The United States also encouraged its citizens to beware of their surroundings carry a charged cell phone and program emergency numbers into their mobile devices and carry proper identification, including a U.S. passport with a current Ugandan visa.
Report has it that at least seven Ugandan opposition supporters killed overnight in disputed circumstances, as President Yoweri Museveni has taken a strong lead in results from Thursday’s presidential election.
The opposition say they were attacked by security forces in the home of an MP in Butambala, about 55km (35 miles) south- west of the capital, Kampala, while police blame the violence on the opposition.
Bobi’s home in Kampala has been surrounded by security forces “effectively placing him and his wife under house arrest”, Wine’s National Unity Platform (NUP) said.
The internet shutdown imposed earlier in the week means news of the violence is only emerging on Friday in Uganda.
However, local police spokesperson Lydia Tumushabe disputes this, maintaining police fired in self defence after a “a group of NUP goons” had attacked a police station and planned to overrun a tallying centre.

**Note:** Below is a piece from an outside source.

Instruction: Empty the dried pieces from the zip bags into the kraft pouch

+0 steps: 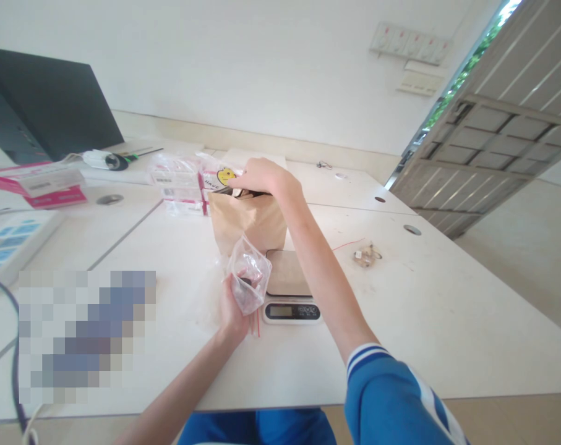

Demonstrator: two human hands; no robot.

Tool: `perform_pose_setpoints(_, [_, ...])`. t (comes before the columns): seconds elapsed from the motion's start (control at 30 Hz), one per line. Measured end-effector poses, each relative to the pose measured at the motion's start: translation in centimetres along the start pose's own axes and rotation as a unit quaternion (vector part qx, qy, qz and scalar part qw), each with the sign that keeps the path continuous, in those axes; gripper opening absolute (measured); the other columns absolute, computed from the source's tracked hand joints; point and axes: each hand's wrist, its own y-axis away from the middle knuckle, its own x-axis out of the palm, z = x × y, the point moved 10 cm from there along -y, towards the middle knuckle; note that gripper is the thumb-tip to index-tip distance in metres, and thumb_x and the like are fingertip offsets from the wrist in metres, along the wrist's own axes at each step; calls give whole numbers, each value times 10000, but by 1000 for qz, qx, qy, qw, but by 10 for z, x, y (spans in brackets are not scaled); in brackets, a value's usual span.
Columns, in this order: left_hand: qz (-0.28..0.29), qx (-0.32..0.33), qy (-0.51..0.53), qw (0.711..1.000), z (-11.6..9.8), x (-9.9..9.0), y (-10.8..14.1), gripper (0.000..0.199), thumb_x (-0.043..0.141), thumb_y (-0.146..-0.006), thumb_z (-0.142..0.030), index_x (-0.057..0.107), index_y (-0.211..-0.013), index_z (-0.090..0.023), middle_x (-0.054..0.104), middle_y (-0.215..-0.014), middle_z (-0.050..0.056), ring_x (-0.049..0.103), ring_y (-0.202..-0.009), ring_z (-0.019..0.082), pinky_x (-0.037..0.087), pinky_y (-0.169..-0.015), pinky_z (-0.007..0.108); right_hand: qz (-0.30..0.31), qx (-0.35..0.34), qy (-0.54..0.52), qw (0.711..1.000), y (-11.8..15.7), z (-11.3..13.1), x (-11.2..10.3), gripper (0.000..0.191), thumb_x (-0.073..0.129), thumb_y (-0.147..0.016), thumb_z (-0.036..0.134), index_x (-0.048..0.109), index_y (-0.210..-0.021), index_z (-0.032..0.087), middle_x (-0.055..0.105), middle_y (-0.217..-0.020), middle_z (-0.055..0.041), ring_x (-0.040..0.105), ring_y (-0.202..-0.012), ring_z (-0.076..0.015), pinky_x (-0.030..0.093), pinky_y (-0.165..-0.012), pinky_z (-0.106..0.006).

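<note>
My left hand is closed on a clear zip bag with its mouth spread wide. A small dark item shows inside it. At the top of a brown paper bag, my right hand reaches over the rim, its fingertips hidden by the opening. Dark and pale contents show just under that hand. A small digital scale sits right of the zip bag, partly covered by my right forearm. Red strips lie below the left hand.
Pink-and-white boxes in plastic stand left of the paper bag. Farther left are an open pink box, a monitor and a tray with blue pieces. A small clear packet lies on the right. Cables run along the left edge.
</note>
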Motion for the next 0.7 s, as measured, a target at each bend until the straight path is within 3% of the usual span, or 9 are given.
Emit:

She told Reuters they were carrying machetes, axes and boxes of matches and said at least seven people had been killed.
“Security officers have unlawfully jumped over the perimeter fence and are now erecting tents within his compound,” the NUP posted on X late on Thursday.
The Police spokesman Kituuma Rusoke told local broadcaster NBS that as a presidential contestant, Wine was “a person of interest”, adding that the heavy security deployment around his home was for his own security.